• **RECORDS SUPPLIED**:
*** Block opens ***
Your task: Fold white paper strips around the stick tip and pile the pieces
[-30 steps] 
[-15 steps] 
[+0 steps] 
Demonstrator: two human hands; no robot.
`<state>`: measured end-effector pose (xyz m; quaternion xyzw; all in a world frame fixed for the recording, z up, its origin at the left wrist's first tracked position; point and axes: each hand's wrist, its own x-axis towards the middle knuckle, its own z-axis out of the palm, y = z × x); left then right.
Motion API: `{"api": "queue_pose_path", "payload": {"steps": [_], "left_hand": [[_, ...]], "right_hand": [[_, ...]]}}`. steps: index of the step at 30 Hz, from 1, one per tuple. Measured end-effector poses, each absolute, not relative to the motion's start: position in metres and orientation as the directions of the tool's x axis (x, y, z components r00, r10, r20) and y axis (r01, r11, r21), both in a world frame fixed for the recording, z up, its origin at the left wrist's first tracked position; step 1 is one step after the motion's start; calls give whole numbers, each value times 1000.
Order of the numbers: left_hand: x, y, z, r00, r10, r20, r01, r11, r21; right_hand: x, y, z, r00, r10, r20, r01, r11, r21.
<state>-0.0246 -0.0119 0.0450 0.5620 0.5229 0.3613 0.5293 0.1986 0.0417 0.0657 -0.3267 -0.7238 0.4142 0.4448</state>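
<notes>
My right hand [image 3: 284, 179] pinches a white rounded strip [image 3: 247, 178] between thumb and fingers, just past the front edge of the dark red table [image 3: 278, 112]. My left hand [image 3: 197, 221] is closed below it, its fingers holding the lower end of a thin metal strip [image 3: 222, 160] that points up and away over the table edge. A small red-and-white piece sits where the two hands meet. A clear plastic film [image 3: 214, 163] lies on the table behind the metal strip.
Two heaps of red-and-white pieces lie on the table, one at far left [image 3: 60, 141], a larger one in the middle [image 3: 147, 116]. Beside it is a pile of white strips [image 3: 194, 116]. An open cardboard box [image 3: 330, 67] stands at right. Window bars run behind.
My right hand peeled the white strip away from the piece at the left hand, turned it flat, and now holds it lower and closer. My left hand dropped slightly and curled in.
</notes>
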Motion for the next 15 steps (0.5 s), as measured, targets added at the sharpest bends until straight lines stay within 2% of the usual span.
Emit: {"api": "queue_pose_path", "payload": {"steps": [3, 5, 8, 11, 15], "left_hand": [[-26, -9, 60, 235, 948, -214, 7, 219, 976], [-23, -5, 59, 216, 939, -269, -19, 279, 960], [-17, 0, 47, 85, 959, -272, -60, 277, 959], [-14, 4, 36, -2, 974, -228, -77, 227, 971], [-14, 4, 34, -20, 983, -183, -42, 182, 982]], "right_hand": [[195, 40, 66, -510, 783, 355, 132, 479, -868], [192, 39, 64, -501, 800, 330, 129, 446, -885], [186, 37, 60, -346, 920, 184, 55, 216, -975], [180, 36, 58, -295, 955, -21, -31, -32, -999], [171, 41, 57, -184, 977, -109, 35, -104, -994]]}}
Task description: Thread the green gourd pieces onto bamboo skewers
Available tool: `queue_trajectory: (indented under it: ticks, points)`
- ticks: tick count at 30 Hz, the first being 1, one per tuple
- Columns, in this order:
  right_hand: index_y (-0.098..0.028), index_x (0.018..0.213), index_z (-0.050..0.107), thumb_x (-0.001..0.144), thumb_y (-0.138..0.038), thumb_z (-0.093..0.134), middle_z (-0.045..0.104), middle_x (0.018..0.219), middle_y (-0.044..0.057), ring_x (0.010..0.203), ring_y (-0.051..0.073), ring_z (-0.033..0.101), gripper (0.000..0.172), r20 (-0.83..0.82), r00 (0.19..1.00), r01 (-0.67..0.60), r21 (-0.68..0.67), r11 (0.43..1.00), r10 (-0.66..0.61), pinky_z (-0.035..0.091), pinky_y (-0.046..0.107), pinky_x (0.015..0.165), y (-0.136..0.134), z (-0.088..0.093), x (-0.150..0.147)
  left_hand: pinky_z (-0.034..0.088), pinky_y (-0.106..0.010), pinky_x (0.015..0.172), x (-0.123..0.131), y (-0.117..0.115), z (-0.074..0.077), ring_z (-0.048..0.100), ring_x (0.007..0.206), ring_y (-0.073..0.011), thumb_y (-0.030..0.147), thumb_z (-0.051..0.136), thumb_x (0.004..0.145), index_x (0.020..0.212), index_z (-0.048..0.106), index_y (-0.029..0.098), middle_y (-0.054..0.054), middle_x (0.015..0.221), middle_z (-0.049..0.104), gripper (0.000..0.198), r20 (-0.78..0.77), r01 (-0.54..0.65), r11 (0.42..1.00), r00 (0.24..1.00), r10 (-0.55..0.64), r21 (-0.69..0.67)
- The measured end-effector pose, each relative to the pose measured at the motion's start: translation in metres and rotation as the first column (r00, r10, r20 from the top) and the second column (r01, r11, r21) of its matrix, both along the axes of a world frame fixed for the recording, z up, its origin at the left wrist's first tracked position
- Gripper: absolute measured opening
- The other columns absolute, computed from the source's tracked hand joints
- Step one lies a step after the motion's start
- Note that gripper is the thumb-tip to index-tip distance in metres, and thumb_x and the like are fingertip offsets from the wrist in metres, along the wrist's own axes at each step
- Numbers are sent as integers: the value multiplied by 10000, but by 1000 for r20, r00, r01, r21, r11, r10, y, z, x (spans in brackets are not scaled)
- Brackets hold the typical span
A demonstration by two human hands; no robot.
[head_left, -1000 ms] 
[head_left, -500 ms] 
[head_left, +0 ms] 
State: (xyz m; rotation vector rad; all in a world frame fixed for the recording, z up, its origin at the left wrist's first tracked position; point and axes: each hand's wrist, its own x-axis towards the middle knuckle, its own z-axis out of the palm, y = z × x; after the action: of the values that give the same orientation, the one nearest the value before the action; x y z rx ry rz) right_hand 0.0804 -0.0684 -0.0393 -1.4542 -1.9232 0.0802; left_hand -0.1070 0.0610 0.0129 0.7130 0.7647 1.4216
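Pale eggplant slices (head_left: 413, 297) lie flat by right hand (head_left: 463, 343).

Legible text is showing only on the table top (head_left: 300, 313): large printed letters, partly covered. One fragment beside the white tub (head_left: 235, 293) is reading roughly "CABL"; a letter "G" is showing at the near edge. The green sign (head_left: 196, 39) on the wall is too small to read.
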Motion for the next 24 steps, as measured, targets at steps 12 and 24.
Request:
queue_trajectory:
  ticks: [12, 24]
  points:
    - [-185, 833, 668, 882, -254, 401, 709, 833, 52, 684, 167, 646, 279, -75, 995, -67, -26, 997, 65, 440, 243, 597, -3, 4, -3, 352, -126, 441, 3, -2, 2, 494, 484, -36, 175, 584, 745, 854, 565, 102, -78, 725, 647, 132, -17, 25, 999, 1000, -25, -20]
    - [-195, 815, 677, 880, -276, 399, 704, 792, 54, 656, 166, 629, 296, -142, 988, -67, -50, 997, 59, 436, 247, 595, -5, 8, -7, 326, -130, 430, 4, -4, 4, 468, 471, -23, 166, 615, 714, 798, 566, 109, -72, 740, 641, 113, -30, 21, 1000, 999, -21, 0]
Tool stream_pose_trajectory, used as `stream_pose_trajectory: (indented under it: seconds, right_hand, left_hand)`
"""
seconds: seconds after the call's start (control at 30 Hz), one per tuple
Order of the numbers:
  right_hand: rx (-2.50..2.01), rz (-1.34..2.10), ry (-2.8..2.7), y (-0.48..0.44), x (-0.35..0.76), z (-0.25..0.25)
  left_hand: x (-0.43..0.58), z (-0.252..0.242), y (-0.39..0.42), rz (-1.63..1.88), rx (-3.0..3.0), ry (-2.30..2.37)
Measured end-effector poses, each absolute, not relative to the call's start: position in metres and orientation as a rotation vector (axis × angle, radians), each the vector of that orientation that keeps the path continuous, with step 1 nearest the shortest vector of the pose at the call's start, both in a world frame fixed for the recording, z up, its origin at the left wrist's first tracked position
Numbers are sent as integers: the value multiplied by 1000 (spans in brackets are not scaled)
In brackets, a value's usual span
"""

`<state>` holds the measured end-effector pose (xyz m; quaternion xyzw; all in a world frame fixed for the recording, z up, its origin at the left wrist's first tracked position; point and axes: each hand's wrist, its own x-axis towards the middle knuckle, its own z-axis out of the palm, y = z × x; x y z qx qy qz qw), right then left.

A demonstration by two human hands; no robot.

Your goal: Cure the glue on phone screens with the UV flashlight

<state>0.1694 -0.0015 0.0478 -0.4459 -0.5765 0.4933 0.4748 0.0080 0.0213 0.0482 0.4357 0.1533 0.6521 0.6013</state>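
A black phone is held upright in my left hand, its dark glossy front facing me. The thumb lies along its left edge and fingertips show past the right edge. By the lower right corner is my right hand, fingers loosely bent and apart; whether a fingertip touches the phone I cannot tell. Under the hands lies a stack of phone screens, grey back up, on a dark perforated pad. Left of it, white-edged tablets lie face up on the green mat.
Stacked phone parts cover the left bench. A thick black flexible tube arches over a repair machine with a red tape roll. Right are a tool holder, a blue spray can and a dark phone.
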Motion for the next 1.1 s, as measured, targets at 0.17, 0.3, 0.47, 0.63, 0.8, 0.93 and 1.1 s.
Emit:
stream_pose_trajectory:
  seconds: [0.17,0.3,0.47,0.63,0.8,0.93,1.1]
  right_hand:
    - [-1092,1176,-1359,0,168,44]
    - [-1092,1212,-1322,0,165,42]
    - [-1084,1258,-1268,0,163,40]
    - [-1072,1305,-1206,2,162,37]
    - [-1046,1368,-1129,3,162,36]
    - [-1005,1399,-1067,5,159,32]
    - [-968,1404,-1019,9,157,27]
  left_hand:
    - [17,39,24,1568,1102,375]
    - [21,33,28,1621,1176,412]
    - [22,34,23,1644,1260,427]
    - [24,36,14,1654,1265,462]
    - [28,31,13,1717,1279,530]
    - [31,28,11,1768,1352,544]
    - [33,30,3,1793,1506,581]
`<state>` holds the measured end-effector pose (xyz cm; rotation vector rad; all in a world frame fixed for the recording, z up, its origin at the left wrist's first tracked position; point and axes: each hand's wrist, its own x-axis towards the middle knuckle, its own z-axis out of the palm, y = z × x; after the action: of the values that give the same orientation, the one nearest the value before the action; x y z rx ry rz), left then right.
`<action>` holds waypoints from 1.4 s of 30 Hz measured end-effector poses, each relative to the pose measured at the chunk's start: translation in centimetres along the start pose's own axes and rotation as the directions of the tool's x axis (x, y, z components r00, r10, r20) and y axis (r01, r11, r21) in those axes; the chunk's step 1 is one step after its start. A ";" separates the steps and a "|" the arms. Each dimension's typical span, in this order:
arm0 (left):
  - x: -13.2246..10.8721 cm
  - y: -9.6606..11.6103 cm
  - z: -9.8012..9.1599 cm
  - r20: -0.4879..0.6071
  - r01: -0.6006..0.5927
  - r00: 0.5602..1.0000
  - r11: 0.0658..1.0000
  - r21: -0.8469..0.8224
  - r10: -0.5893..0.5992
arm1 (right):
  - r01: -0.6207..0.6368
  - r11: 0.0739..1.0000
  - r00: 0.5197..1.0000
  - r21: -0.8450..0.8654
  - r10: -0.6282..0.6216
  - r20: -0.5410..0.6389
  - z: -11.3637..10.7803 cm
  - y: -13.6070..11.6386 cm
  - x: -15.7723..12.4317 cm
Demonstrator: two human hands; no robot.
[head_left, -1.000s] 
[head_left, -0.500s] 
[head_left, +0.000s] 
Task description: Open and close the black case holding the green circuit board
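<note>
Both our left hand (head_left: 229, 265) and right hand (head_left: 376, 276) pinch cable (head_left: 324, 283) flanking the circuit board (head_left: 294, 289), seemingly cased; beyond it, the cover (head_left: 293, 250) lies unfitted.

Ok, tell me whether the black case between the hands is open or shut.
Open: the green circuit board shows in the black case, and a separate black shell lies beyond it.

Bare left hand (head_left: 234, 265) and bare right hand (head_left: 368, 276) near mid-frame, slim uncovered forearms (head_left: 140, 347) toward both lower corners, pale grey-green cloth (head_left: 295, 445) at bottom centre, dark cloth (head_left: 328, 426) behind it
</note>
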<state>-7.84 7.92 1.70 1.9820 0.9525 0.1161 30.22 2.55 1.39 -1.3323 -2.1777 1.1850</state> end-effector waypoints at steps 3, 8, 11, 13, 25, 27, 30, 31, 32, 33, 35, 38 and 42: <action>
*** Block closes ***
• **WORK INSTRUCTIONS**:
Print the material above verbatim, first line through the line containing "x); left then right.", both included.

• **SOLUTION TO THIS PROBLEM**:
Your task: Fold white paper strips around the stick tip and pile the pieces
[-30 steps] 
[-15 steps] 
[+0 steps] 
Demonstrator: two human hands; no robot.
`<state>`: measured end-effector pose (xyz m; quaternion xyzw; all in a world frame fixed for the recording, z up, its origin at the left wrist's first tracked position; point and axes: each hand's wrist, its own x-axis towards the middle knuckle, its own z-axis out of the palm, y = z × x); left then right.

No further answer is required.